Il eut honte de lui-même, et comme pour se punir de son instant de faiblesse, il redoubla d'audace.

Bien que les lionnes fussent dociles, il se montra brutal, les pourchassa à coups de fouet, les fouailla impitoyablement, trouvant une sorte de plaisir âcre à se venger sur elles de sa peur.

Et les exercices se succédaient; tous ses pensionnaires défilèrent devant lui, menés rondement, manoeuvrés avec une vigueur et une témérité à laquelle il ne les avait pas habitués.

Et le public enthousiasmé par cette furia dont il ne pouvait pas soupçonner le mobile, acclamait le dompteur à chacune de ses entrées de cage.

Énervé par la lutte, excité par les applaudissements, Chausserouge accomplit des prodiges.

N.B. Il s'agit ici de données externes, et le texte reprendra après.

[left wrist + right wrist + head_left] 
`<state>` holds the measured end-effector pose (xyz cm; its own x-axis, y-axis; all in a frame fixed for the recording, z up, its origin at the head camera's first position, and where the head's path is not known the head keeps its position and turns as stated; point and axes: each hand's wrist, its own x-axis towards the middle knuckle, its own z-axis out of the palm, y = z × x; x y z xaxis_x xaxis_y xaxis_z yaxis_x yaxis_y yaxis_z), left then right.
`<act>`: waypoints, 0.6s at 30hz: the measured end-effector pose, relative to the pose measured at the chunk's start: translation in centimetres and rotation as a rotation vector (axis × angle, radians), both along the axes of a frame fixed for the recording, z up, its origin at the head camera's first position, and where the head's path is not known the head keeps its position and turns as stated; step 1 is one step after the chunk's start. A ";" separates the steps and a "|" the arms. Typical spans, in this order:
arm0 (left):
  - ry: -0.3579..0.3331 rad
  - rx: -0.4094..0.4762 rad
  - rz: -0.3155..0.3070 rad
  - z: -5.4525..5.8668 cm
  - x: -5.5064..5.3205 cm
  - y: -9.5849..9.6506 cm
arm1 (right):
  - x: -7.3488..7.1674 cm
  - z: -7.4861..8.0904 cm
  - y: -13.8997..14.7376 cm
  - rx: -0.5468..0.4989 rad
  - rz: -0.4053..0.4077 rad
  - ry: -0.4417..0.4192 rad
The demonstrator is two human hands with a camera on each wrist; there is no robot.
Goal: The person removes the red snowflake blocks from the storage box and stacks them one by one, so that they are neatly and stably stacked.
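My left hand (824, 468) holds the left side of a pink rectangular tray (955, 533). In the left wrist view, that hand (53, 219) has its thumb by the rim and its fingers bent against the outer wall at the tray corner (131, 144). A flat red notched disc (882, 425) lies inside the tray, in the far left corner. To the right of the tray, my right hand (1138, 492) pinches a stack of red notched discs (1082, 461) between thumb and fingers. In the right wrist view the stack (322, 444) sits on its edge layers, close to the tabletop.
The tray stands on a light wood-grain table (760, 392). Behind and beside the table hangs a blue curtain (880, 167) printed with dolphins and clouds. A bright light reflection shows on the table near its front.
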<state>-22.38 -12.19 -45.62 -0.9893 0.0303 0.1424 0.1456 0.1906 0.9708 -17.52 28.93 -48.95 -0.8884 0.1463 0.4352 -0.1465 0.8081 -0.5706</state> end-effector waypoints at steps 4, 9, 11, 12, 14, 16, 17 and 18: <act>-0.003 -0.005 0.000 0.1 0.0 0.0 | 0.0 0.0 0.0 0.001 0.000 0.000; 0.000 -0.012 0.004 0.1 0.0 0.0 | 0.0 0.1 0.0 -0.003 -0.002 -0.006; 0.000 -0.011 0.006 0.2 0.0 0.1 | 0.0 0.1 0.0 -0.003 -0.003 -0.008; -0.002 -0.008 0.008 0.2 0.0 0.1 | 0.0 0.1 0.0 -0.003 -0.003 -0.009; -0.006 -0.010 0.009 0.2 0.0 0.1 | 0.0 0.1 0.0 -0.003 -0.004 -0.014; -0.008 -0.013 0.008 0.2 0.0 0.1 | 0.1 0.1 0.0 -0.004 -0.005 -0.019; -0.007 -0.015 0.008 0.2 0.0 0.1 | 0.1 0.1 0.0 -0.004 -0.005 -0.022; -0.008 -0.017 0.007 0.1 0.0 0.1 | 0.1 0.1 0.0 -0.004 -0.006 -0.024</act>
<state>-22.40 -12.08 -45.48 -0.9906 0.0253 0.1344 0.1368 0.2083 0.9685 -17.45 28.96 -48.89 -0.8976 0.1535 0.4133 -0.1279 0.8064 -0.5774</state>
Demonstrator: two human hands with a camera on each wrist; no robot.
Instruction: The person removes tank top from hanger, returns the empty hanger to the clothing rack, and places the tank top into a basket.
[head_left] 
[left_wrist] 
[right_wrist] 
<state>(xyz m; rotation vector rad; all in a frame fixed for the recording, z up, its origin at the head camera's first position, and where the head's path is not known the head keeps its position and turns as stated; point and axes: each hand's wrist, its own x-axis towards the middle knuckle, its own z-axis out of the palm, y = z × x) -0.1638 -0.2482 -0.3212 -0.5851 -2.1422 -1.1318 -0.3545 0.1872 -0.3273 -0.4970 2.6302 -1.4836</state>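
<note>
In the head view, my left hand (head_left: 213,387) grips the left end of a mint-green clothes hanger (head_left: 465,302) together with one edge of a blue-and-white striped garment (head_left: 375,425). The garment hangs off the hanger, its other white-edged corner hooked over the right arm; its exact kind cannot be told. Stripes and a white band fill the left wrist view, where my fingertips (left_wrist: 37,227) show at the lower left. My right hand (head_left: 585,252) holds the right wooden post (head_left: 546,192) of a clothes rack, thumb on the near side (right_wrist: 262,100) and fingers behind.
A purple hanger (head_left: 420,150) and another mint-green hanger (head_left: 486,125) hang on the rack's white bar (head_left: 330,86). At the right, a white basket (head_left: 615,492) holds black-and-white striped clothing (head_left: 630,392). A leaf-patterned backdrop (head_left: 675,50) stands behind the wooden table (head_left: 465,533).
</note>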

Il lui vint subitement en tête de nouvelles idées qu'il eut la fantaisie de mettre immédiatement en pratique, et sa volonté réduisait les animaux affolés à une obéissance qu'il n'avais jamais obtenue jusqu'ici.

Jean Tabary suivait d'un oeil étonné les péripéties émouvantes de ce duel.

—Mâtin! pensait-il, le patron est nerveux! C'est l'affaire d'hier qui lui a secoué le sang! Mais quel succès!...

Il y eut un petit entr'acte avant le dernier numéro. François devait terminer la représentation par les exercices habituels de Néron, le grand lion à crinière noire, dont l'âge avait fait le pensionnaire le plus redoutable de la ménagerie.